1
votes

I've crawled a couple of XML files on S3 using AWS Glue, using a simple XML classifier:

enter image description here

However, when I try running any query on that data using AWS Athena, I get the following error (note that it's the simplest possible query I'm doing here):

HIVE_UNKNOWN_ERROR: Unable to create input format

enter image description here

Note that Athena can see my tables and it can see the columns, it just can't query them:

enter image description here

 

  • I know there is a similar question here about this error but the query in question targeted an RDS database, unlike an S3 bucket like I have here.

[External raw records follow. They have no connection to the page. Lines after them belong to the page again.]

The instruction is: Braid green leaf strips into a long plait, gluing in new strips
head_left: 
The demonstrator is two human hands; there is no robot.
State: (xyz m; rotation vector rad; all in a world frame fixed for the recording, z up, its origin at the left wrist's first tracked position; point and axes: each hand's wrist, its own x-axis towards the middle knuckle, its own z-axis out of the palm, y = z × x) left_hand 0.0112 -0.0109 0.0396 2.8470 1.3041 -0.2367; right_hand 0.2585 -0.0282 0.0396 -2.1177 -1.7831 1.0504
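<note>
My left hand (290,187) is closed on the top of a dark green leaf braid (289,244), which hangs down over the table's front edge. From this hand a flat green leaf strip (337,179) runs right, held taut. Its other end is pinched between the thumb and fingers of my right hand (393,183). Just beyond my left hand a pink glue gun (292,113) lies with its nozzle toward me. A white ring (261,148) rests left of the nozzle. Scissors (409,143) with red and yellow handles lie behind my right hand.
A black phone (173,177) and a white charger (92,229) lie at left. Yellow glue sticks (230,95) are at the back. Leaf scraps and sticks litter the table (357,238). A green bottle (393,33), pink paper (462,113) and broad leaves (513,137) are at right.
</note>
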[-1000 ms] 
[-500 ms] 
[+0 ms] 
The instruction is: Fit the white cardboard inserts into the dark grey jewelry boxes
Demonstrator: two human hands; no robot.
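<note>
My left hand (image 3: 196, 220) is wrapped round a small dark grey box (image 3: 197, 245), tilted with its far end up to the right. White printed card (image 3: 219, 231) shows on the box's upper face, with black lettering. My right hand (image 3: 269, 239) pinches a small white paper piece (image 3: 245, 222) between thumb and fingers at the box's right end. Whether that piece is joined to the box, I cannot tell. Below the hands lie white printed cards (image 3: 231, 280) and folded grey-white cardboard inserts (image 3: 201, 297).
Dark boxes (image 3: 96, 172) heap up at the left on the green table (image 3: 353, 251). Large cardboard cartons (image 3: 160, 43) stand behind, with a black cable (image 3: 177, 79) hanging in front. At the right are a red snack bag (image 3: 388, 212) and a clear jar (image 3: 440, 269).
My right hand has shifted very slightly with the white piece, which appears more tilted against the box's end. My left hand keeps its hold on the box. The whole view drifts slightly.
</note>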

Has anyone got a solution for this?

1
can you please share the xml file so that I can replicate the same behavior at my end - Tanveer Uddin
Yes. Here is a sample: pastebin.com/8yLmteZX - Felipe
Hi Felipe, Looks like Athena does not support XML files although glue crawler nicely created external table for you. aws.amazon.com/athena/faqs/… does not show xml as supported format. You may have to convert the xml into json or parquet so that you can query it from Athena. - Tanveer Uddin

1 Answers

2
votes

Sadly at this time 12/2018 Athena cannot query XML input which is hard to understand when you may hear that Athena along with AWS Glue can query xml.

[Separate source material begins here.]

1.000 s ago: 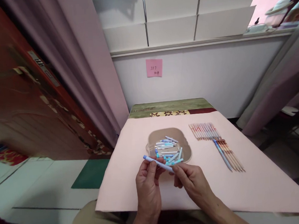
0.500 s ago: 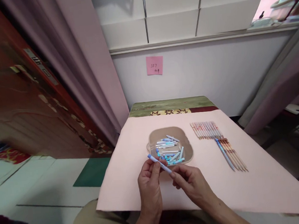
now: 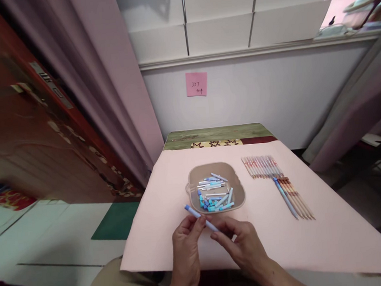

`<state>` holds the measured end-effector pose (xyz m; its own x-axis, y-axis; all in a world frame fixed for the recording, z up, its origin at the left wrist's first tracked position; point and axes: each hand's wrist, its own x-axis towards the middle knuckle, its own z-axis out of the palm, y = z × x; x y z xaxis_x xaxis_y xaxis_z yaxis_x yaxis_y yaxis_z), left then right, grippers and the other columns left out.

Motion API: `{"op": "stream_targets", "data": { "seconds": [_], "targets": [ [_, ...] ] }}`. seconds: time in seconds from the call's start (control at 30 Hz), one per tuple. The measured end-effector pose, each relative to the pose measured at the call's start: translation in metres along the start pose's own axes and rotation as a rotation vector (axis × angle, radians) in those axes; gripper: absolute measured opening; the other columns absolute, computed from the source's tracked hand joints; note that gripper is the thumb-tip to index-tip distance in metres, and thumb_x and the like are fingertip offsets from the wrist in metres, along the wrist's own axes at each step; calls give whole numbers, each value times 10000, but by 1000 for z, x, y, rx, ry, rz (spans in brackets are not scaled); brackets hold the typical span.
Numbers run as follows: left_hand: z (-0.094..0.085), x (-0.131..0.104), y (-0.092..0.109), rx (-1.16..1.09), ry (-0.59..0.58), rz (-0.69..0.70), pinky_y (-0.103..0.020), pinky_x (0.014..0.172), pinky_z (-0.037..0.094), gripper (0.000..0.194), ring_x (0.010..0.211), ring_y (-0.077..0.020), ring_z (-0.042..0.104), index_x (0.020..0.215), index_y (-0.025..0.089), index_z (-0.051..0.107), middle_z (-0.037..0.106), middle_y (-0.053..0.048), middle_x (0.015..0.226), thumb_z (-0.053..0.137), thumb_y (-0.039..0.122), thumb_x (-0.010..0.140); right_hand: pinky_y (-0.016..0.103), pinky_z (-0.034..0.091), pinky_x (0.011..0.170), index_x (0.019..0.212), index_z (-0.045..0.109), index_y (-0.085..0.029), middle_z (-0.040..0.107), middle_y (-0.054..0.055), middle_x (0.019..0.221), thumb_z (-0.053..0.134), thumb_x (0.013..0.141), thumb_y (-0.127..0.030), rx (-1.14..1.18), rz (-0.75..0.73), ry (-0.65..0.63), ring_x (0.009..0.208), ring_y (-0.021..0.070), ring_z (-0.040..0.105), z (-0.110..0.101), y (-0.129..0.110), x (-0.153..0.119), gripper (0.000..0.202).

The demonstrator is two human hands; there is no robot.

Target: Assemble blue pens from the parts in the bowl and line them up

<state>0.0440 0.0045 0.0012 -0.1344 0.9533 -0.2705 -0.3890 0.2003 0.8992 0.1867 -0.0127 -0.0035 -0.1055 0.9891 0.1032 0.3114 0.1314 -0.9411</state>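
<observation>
Just in front of the beige basin, a light blue pen barrel with a darker blue end is held in both hands. My left hand pinches it near the middle between thumb and fingers. At its lower right end, the thumb and fingers of my right hand are closed on it. Inside the basin lie loose pen parts: pale blue barrels, thin white refills and small blue pieces. One blue pen rests on the table to the right, beside several beige-brown pens.
A row of pale pens lies side by side at the right rear of the table. The pink covering spans the tabletop. Behind it stands a white wall with a pink note. A red-brown door is at the left.
Both hands, with the pen barrel, have moved slightly toward me and left, away from the basin. My right-hand fingers have come further around the barrel's lower end.
</observation>
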Motion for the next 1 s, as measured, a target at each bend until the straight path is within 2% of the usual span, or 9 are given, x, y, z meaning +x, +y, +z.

What output you are seeing from the AWS crawler is correct though, just not what you think its doing! For example after your crawler has run and you see the tables, but cannot execute any Athena queries. Go into your AWS Glue Catalog and at the right click tables, click your table, edit properties it will look something like this: enter image description here

Notice how input format is null? If you have any other tables you can look at their properties or refer back to the input formatters documentation for Athena. This is the error you recieve.

Solutions:

  1. convert your data to text/json/avro/other supported formats prior to upload
  2. create a AWS glue job which converts a source to target from xml to target supported Athena format(compressed hopefully with ORC/Parquet)